From IBERS Bioinformatics and HPC Wiki
Revision as of 12:10, 25 January 2016 by Mjv08 (talk | contribs) (Limiting the number of tasks that run at any one time)
Jump to: navigation, search

Array jobs allow for you to send of thousands of jobs at once without sending thousands of separate jobs, therefore reducing the stress placed on the server and keeping it quick.

An example of an array job is

   
#$ -S /bin/sh
#$ -N Usearch
#$ -j y
#$ -m e
#$ -M USER@aber.ac.uk
#$ -q large.q,intel.q,amd.q
#$ -cwd
#$ -pe multithread 8
#$ -l h_vmem=1G
#$ -l h_rt=5:00:00
#$ -V
#$ -t 1-1000


echo $1

echo $2

base=$( basename $1)

i=$(expr $SGE_TASK_ID - 1)

echo $i

usearch -ublast  ../../split-Contigs_${2}.fa-${i}.fa -db $1 -evalue 0.01 -accel 0.5 -blast6out ${i}.${base}.usearch.txt 

    

The "-t 1-1000" command converts this job from a normal job, into an array and produced the variable $SGE_TASK_ID.

In this example usearch -ublast is run 1000 times on different files which are named the same, except for a difference of 1 number.
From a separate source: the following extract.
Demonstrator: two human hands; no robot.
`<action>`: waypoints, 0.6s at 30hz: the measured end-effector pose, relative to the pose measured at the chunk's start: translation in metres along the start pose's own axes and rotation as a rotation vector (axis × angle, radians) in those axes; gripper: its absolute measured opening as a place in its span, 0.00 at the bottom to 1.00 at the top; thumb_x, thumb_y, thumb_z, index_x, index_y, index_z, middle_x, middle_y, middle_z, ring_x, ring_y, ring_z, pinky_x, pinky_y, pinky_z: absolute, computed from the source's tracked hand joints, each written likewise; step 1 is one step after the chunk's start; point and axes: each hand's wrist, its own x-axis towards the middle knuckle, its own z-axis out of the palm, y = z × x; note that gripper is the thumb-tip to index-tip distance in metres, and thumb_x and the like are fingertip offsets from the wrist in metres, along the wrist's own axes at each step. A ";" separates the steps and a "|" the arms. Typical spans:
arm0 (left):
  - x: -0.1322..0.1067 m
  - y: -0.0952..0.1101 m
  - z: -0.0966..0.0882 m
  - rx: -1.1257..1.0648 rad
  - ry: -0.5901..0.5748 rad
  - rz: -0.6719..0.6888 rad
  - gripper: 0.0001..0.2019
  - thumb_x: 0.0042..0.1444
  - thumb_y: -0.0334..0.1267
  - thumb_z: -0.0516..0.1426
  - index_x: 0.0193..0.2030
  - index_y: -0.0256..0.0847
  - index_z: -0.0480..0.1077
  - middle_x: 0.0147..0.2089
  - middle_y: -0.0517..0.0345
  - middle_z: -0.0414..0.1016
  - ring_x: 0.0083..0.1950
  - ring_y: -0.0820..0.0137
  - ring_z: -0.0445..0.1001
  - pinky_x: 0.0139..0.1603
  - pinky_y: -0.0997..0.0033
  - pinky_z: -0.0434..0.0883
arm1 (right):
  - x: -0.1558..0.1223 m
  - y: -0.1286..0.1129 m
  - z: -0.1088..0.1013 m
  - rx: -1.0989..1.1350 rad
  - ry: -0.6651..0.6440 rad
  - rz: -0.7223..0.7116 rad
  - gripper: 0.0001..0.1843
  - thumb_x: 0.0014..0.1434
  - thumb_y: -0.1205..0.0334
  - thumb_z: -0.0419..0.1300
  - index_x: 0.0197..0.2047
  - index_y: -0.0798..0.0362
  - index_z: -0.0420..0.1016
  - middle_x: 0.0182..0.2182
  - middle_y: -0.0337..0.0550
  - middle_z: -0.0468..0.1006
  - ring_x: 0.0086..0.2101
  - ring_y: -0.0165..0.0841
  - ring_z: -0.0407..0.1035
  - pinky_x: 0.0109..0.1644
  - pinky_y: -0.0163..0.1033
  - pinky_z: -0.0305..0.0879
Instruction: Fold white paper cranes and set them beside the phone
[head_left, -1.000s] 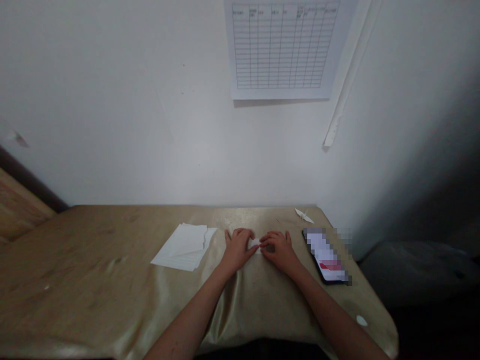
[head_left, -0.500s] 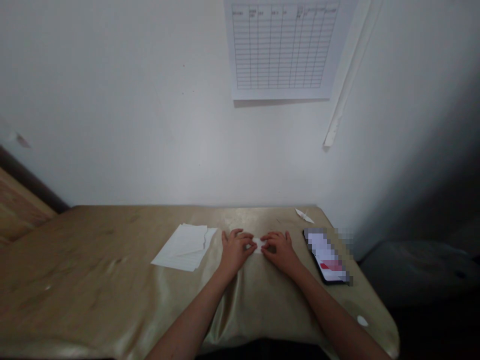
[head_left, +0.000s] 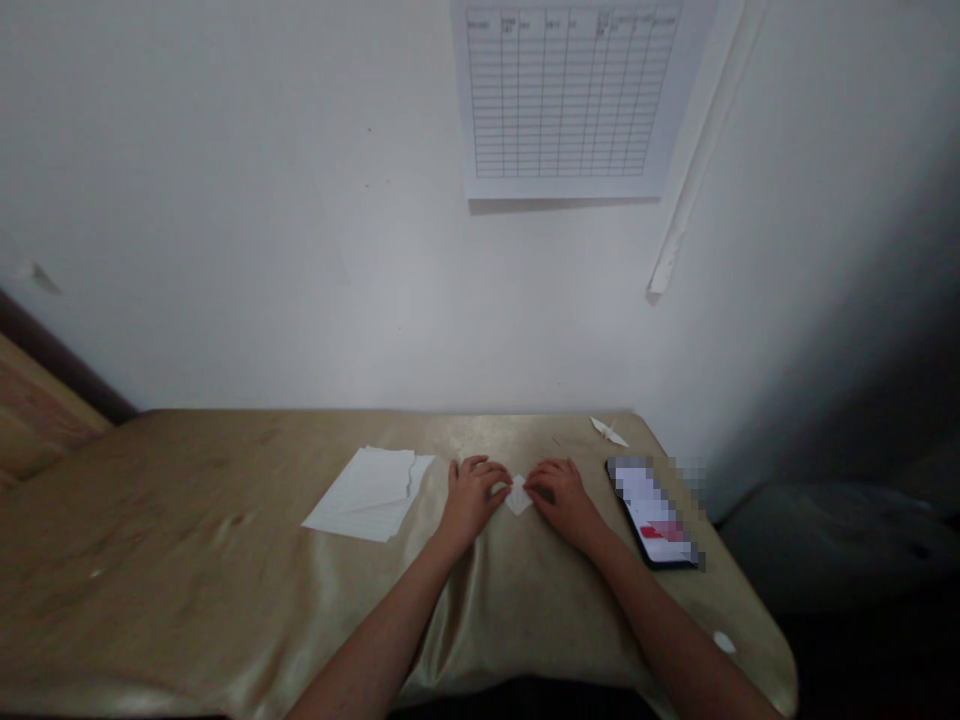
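A small piece of white folded paper [head_left: 517,497] lies between my hands at the middle of the table, with one corner pointing toward me. My left hand [head_left: 475,492] pinches its left edge between thumb and forefinger. On the opposite edge, the fingertips of my right hand [head_left: 559,492] are closed in the same way. The fingers partly cover the paper's sides, so its exact folds are too small to make out.
Left of my hands lies a stack of white paper sheets [head_left: 367,495], one with a torn edge. A phone [head_left: 652,515] rests at the right, a folded paper shape [head_left: 609,432] behind it. A white scrap [head_left: 724,642] is near the table's [head_left: 187,560] right edge. A printed chart [head_left: 566,100] hangs on the wall.
The small paper has turned or been opened, now showing a diamond outline with a corner toward me. Both hands have shifted only slightly.
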 end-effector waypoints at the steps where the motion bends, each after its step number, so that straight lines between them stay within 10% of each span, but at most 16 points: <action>1: 0.000 0.000 0.000 -0.001 0.003 -0.005 0.06 0.61 0.41 0.62 0.44 0.54 0.80 0.55 0.63 0.81 0.66 0.57 0.65 0.71 0.40 0.47 | 0.000 0.000 0.001 -0.006 0.003 0.001 0.09 0.65 0.62 0.59 0.42 0.46 0.82 0.45 0.41 0.82 0.55 0.39 0.67 0.69 0.54 0.44; 18: -0.001 0.002 -0.002 0.005 0.009 -0.059 0.06 0.57 0.44 0.65 0.41 0.54 0.81 0.61 0.65 0.78 0.65 0.56 0.66 0.69 0.48 0.56 | 0.002 -0.003 0.003 -0.069 0.019 0.106 0.07 0.64 0.61 0.60 0.41 0.44 0.81 0.48 0.40 0.80 0.56 0.41 0.65 0.69 0.60 0.38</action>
Using the $SGE_TASK_ID you can loop through all the input files.

However $SGE_TASK_ID can only start from 1 and so if your files start from 0 you have to use code as in the example which creates the variable $i which is $SGE_TASK_ID - 1 so that it starts from 0.
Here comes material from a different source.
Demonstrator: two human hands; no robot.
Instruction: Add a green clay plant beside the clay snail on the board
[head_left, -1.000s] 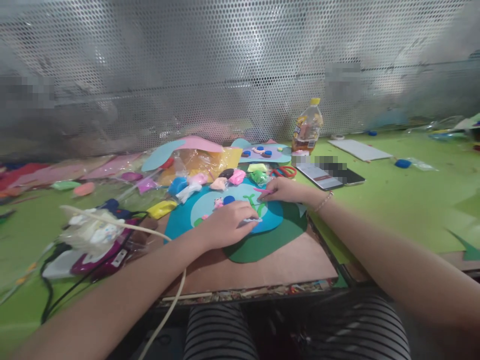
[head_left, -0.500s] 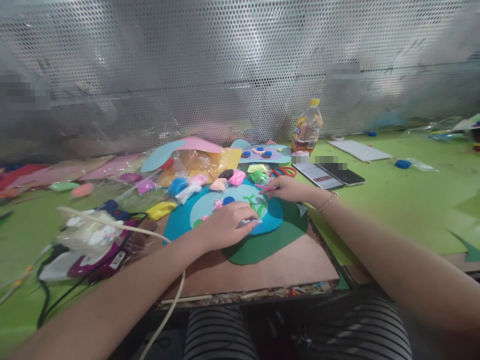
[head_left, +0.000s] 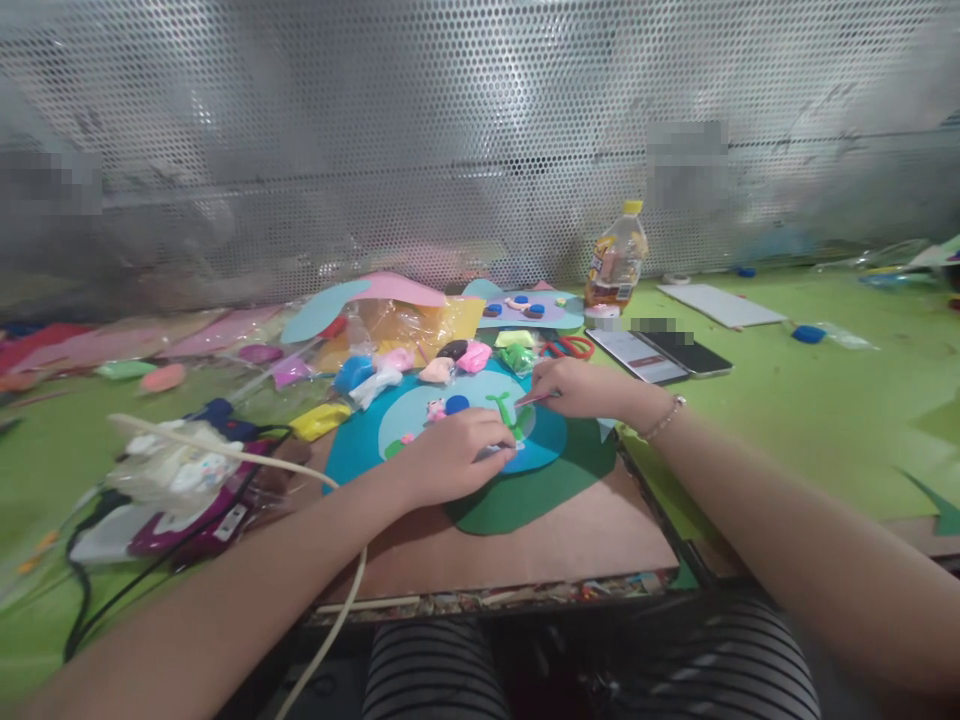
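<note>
A blue paper cut-out (head_left: 352, 440) with a lighter blue oval lies over a dark green paper (head_left: 495, 505). On the oval sit a green clay plant (head_left: 501, 405), a blue clay piece (head_left: 456, 404) and a small pink clay figure (head_left: 436, 410). My left hand (head_left: 461, 455) rests on the cut-out's lower part, its fingers curled and thumb drawn in at a whitish bit I cannot make out. My right hand (head_left: 566, 385) is closed on a thin pink clay modelling tool (head_left: 531, 397), whose tip points at the clay plant.
Bagged clay (head_left: 475, 356) in several colours lies behind the cut-out, beside red-handled scissors (head_left: 568, 347). Phones (head_left: 637, 355) and a drink bottle (head_left: 618, 260) are to the right. A pale cable (head_left: 300, 463) crosses under my left forearm. A perforated metal panel (head_left: 450, 130) stands behind.
My right hand has come slightly down and toward me, bringing the modelling tool's tip from near the bagged clay to the green plant. My left hand stays about where it was.
</note>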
Using an array job still provides an output file for each of the jobs which are part of the array and so you can still monitor each separately and check if 1 fails whilst the others work etc.
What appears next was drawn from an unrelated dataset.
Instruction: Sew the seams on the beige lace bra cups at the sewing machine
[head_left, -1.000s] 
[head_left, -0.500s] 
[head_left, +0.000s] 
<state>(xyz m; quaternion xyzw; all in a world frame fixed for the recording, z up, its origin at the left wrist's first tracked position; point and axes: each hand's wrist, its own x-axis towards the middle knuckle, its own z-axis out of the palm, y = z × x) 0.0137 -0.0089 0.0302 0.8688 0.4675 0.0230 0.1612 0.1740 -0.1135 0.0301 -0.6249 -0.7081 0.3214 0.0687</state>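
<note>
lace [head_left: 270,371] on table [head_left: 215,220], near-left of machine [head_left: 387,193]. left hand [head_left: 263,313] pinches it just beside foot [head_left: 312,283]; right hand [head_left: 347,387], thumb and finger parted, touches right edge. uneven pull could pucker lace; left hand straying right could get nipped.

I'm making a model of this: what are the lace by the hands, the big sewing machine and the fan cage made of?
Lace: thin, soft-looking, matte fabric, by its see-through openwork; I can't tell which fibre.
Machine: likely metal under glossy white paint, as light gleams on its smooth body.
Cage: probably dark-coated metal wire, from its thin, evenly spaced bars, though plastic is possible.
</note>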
One of the main benefits is that it reduces the number of jobs you have when using 'qstat', instead of having to scroll through thousands of jobs it is only a few plus each of the jobs currently running which are shown separately.


For a more detailed look at the abilities of array jobs look at: http://wiki.gridengine.info/wiki/index.php/Simple-Job-Array-Howto


Limiting the number of tasks that run at any one time

In the above example, there are 1000 tasks that need to be run. If there is nothing running on the HPC at the time, over 500 may start. While this may seem like a good thing, depending on the type of task you are doing it may cause problems. For example, if each task is very IO intensive, then you may not be able to run 500 at the same time, so while it is easier to manage task arrays in terms of a job submission, it can cause issues.

One way around this is to amend the task line in the sun grid engine script to say that you wish 1-1000 to run, but only 20 to run at any one time. The syntax for this is as follows;

  #$ -t 1-1000 -tc 20

NOTE: the -tc 20 which limits to 20 concurrent tasks.